On peut approuver les Moravistes d'ouvrir des écoles pour les esclaves, quoique les planteurs ne leur en envoyent pas un seul, mais on ne saurait trop les blâmer de ne pas mieux traiter les leurs propres.

Ce qu'on observe chez les frères-unis nous confirme plus que jamais dans cette opinion qu'il n'y a qu'un seul bien possible à faire à des esclaves, c'est de leur donner la liberté. Aussi, selon nous, ce qui devrait fixer l'attention des hommes dévoués, absorber tout leur zèle, exciter toute l'ardeur de leur charité, ce serait de prêcher non pas les esclaves, mais les maîtres, et de convertir ceux-ci à l'abolition; rude entreprise qui ne serait peut-être pas vaine avec du courage et du talent, et que rien du moins ne viendrait contrarier.

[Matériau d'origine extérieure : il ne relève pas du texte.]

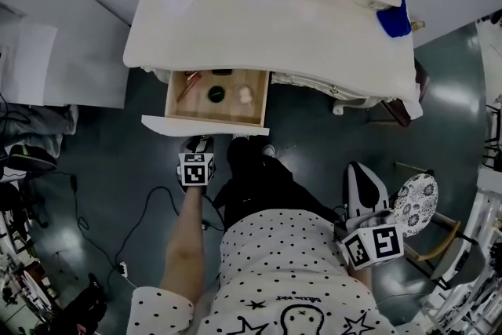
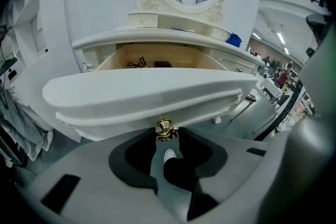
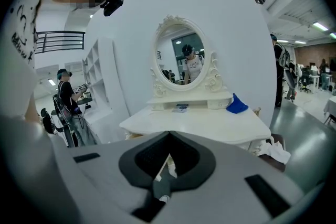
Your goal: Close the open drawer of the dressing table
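Person in a dotted shirt, seen from above.
White short-sleeved shirt (image 1: 282,263) with black polka dots and what looks like a black star-and-face print on the front; black trousers (image 1: 259,180); white low shoe (image 2: 169,155).

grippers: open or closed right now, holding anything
Left gripper: closed on the drawer knob.
Right gripper: closed, empty.
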`<state>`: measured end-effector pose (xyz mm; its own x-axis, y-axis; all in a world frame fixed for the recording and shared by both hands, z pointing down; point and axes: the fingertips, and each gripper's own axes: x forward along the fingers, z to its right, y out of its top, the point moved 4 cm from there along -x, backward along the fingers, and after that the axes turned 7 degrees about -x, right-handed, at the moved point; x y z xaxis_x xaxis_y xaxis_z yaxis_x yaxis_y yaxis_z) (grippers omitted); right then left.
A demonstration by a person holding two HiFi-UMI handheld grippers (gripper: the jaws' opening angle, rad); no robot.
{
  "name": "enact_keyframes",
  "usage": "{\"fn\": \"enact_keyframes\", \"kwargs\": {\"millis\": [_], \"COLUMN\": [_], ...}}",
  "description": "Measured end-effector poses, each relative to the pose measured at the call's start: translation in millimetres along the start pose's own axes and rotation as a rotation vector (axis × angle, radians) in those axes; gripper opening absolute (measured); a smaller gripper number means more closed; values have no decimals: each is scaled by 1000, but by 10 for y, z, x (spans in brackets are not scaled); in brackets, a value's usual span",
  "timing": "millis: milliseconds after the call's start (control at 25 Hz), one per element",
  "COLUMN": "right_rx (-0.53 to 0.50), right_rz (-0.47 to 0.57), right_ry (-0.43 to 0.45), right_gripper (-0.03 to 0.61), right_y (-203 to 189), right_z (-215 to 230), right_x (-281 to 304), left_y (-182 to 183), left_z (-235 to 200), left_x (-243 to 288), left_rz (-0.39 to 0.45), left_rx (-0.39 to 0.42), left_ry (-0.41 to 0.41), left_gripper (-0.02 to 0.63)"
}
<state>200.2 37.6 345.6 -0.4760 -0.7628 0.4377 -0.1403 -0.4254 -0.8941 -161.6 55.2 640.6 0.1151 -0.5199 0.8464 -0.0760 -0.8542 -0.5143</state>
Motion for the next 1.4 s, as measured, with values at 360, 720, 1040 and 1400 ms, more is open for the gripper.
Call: {"fn": "enact_keyframes", "kwargs": {"millis": [360, 720, 1040, 1400], "right_rx": [-10, 5, 16, 19], "right_rz": [0, -34, -57, -58], "right_ry": [-25, -57, -49, -66], "right_gripper": [9, 9, 9, 9], "right_y": [95, 214, 227, 249], "right_z": [-131, -240, -285, -301], "right_x": [109, 268, 369, 421], "left_y": [97, 235, 352, 471], "left_z": [-15, -40, -61, -77], "left_x": [59, 134, 197, 264], "left_rz": [53, 37, 46, 44], "left_rx": [-3, 10, 6, 16], "left_ry": [-6, -42, -47, -65], "left_gripper": [147, 146, 143, 143]}}
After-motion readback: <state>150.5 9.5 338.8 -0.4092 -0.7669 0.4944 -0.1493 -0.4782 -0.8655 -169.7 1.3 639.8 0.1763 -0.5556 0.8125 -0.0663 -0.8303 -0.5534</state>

Pourquoi encore les frères Moraves abandonnent-ils les affranchis, ces nègres libres qui ont un besoin si direct et si immédiat de la mâne morale? Pourquoi ne vont-ils pas à eux ? Pourquoi ne les attirent-ils pas en leur offrant un peu de terre où ils pourraient bâtir une cabane et apprendre, sous leur direction, les soins de la propriété et les bonheurs d'une vie régulière? Pourquoi, au lieu d'acheter des esclaves n'emploient-ils pas dans leurs fermes des émancipés, afin que ceuxci donnent aux autres l'exemple du travail dans la liberté?

Les frères Moraves prêchent leurs esclaves auxquels leur parole n'est bonne à rien, puisque ces malheureux ont les bras et les poings liés, et ils ne s'occupent pas de combattre et de vaincre dans l'esprit des maîtres ces vieilles maximes de droit divin qui les attachent à la servitude, et dans celui des affranchis ce préjugé contre l'agriculture qui les enchaîne à l'oisiveté.